A Beginner‘s Guide to the New AWS Python SDK for Alexa

Alexa devices

Alexa, the popular virtual assistant by Amazon, isn‘t just for checking the weather or playing music. Thanks to Alexa skills, developers can extend Alexa‘s capabilities to create custom voice-powered experiences.

The new AWS SDK for Python (Alexa Skills Kit) makes building these skills easier than ever. In this guide, we‘ll walk through everything you need to know to start creating your own skills with Python.

What is an Alexa Skill?

An Alexa skill is like an app for Alexa. Just as mobile apps extend the functionality of your phone, skills add new capabilities to Alexa-enabled devices like the Echo.

Skills define how Alexa responds to voice commands. For example, a nutrition tracking skill could allow Alexa to answer questions like "How many calories are in an apple?" or "Add milk to my food log."

Under the hood, skills consist of:

  1. An interaction model defining the voice commands the skill accepts
  2. A hosted service that receives these commands and tells Alexa how to respond (e.g. an AWS Lambda function)

Anatomy of an Alexa Skill with Python

Here‘s a high-level look at the components of a Python Alexa skill:

Alexa Python skill architecture

  1. Skill Invocation: The user speaks a phrase like "Alexa, open Nutrition Tracker"
  2. Interaction Model: Alexa maps this utterance to an intent defined in the skill‘s interaction model
  3. Python Handler: Alexa sends a POST request with the intent to the skill‘s backend Lambda function, which uses the Python SDK to handle the request
  4. Response: The Lambda handler tells Alexa how to respond by returning JSON. Alexa speaks this response and/or updates the companion app.

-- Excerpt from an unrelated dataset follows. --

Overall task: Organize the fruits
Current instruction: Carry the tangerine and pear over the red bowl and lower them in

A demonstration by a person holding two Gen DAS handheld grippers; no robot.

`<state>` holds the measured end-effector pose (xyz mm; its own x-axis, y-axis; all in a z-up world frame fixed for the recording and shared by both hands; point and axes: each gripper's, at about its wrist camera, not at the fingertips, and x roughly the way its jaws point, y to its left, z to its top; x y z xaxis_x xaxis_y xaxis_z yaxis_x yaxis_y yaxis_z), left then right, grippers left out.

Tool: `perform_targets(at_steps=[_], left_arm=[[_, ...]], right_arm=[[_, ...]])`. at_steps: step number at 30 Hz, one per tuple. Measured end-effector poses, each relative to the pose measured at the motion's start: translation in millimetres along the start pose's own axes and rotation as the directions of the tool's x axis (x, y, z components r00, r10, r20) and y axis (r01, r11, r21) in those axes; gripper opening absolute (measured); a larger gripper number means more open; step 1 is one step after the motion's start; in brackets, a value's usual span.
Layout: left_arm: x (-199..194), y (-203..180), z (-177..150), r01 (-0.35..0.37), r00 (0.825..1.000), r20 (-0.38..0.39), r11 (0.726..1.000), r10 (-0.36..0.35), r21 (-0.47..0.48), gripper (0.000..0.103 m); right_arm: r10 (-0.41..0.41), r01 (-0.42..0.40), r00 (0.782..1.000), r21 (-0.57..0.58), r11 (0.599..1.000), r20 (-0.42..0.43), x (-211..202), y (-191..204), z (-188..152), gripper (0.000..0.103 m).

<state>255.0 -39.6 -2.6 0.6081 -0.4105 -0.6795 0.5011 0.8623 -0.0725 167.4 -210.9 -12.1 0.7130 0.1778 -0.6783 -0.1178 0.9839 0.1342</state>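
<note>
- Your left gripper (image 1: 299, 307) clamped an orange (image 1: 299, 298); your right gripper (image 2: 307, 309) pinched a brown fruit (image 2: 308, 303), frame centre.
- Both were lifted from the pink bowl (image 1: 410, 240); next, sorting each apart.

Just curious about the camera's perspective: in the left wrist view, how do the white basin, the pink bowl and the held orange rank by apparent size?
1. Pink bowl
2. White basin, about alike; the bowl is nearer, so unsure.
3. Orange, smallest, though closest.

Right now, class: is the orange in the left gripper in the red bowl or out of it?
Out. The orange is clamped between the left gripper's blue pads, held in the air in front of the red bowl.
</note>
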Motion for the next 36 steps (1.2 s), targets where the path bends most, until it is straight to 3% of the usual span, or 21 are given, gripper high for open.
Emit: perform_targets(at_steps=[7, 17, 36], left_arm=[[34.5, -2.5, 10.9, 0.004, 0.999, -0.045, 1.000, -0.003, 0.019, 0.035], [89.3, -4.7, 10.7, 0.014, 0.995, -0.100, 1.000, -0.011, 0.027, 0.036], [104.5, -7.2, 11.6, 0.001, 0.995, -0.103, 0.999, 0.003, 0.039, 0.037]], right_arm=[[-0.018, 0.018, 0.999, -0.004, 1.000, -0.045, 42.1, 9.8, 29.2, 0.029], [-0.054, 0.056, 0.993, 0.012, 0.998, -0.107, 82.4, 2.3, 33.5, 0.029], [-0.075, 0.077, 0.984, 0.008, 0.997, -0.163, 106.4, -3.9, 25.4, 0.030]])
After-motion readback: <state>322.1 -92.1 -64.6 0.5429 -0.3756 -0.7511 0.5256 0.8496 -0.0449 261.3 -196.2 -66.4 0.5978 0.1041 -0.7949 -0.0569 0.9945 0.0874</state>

The Python SDK provides a clean, abstracted way to write Lambda handlers for your skill. It takes care of the low-level JSON parsing and generates responses, allowing you to focus on your skill‘s logic.

Setting Up Your Environment

Before we start coding, let‘s get your development environment ready. You‘ll need:

  1. An Amazon Developer account for creating your skill
  2. An AWS account for hosting your skill‘s backend in Lambda
  3. Python 3.6 or newer
  4. The ASK SDK for Python (pip install ask-sdk)
  5. A code editor (e.g. VS Code, PyCharm)

Once you‘ve installed Python and the ASK SDK library, you‘re good to go! We‘ll walk through configuring your skill in the Amazon Developer Console and AWS as we build it.

Building a Fact Skill

As our first skill, we‘ll create a simple fact skill that tells the user a random fact when they ask. Here‘s what we‘ll do:

  1. Create a new skill in the Alexa Developer Console
  2. Define our interaction model
  3. Create a Lambda function for our skill backend
  4. Write our skill code with the Python SDK
  5. Test it out!

Let‘s get started.

1. Creating Your Skill

Head over to the Alexa Developer Console and click "Create Skill". Give your skill a name like "Fun Facts" and choose "Custom" model.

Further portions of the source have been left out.